Work request - Give the tally of lines in the listing that include "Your". No other words belong in the answer.
•••••
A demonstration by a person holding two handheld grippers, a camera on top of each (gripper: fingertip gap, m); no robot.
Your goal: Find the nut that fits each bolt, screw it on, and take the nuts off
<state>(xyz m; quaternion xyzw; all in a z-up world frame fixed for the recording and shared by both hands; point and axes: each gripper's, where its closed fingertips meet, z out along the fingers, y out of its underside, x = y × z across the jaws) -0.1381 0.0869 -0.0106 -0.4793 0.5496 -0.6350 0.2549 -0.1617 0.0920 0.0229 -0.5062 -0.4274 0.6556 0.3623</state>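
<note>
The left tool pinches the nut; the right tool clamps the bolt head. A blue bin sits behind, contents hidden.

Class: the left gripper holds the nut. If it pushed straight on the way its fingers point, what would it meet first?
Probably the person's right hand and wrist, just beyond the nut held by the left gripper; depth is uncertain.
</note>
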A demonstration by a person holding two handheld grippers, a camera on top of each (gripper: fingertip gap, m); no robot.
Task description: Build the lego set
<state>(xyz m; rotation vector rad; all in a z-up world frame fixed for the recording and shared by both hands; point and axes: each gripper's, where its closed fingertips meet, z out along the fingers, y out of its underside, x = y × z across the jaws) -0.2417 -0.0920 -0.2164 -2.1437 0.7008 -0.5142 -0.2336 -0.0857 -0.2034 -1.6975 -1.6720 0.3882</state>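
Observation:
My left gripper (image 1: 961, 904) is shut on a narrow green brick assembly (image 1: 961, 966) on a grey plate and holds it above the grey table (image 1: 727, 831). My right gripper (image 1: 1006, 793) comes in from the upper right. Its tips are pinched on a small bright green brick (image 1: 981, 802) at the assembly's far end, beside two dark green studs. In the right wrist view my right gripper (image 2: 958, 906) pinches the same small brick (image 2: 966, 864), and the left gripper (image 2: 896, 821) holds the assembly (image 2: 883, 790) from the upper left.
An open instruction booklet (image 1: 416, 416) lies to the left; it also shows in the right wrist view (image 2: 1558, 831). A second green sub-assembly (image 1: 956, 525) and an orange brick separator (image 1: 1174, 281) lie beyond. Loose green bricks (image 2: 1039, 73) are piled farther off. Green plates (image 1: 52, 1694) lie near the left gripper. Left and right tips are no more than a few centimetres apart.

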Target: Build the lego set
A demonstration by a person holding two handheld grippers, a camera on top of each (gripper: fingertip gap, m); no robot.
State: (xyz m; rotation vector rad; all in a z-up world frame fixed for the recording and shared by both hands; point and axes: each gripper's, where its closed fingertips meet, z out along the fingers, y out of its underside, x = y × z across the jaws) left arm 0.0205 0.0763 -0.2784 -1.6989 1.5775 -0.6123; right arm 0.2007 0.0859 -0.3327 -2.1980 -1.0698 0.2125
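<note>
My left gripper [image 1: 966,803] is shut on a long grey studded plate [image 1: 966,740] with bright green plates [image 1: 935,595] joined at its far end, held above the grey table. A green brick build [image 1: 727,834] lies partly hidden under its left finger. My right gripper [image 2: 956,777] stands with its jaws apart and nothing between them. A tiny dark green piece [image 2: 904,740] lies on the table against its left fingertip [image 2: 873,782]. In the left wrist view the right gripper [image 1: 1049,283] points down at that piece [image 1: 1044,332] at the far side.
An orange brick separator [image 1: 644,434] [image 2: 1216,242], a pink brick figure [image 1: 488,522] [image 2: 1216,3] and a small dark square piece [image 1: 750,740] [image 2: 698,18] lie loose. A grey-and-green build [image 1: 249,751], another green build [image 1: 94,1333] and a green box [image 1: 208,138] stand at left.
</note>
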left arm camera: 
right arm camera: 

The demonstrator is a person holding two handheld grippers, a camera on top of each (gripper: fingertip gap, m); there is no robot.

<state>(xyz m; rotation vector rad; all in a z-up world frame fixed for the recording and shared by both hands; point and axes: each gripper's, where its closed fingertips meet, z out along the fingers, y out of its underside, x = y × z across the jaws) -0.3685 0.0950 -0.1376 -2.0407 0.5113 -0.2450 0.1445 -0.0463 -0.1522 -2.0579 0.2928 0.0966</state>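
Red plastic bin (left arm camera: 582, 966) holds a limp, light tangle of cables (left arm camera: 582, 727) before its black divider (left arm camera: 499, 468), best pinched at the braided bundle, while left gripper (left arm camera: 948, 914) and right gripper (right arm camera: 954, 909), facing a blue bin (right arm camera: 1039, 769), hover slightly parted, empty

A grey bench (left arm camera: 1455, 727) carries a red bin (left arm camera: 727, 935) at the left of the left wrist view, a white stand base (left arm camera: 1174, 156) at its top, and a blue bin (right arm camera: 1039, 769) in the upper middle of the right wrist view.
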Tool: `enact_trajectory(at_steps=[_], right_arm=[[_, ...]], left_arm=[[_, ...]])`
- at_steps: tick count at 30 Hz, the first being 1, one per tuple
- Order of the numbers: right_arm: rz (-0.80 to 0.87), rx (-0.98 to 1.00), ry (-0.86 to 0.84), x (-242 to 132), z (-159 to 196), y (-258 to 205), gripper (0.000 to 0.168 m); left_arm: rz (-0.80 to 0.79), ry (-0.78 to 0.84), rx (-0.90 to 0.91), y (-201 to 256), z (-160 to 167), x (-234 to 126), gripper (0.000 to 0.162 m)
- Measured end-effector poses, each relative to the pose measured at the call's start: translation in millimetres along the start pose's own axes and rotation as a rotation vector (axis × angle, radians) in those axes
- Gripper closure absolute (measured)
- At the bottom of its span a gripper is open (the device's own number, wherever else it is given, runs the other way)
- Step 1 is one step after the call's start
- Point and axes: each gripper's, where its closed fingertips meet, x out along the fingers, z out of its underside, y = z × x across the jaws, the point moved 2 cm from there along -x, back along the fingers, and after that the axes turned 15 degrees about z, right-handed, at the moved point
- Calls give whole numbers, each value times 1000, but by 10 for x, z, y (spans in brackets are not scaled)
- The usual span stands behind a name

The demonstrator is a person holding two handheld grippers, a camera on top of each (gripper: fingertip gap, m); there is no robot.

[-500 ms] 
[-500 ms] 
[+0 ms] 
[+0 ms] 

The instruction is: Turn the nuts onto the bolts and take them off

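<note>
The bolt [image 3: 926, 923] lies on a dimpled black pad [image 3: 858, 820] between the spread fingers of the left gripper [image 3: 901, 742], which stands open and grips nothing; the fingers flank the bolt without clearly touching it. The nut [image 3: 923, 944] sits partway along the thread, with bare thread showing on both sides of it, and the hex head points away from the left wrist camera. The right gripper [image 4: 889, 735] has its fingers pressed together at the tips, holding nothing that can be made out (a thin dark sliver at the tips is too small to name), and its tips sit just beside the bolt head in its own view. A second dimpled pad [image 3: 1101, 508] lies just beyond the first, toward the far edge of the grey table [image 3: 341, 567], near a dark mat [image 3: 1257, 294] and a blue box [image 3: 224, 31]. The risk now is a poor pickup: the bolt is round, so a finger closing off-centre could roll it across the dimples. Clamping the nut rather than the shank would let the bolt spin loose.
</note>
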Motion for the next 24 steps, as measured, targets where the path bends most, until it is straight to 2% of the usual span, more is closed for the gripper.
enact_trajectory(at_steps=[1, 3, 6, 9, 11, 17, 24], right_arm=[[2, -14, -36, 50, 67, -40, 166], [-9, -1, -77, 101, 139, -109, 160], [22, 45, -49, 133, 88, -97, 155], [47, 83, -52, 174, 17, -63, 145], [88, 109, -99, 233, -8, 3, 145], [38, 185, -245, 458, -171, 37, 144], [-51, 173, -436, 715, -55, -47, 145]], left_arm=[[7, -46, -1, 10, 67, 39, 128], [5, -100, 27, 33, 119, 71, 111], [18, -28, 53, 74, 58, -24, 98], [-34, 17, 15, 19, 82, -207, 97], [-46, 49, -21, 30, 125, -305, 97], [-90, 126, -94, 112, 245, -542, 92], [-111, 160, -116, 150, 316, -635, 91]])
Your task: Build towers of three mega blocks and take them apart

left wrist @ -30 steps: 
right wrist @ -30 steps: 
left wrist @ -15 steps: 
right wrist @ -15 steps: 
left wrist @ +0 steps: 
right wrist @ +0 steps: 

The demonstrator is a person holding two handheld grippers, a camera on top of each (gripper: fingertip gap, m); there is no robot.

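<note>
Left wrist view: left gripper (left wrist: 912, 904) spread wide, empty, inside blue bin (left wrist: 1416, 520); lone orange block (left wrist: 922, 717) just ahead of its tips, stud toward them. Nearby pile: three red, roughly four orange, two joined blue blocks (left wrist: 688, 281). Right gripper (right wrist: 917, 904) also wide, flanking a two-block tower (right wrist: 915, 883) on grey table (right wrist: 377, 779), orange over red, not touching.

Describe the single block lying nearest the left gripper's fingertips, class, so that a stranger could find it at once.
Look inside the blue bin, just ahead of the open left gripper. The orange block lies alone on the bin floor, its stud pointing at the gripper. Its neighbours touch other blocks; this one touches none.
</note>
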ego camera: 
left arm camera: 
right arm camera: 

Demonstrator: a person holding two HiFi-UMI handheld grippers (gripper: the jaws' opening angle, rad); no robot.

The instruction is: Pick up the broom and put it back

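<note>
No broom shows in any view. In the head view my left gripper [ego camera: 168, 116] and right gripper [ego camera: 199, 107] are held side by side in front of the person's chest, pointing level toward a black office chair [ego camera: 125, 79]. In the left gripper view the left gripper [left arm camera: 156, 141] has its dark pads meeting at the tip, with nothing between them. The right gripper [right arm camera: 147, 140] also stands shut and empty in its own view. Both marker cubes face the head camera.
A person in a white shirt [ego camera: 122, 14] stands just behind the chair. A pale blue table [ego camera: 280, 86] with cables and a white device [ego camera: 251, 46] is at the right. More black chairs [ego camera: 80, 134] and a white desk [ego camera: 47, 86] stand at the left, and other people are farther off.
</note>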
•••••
Result for this exercise - 2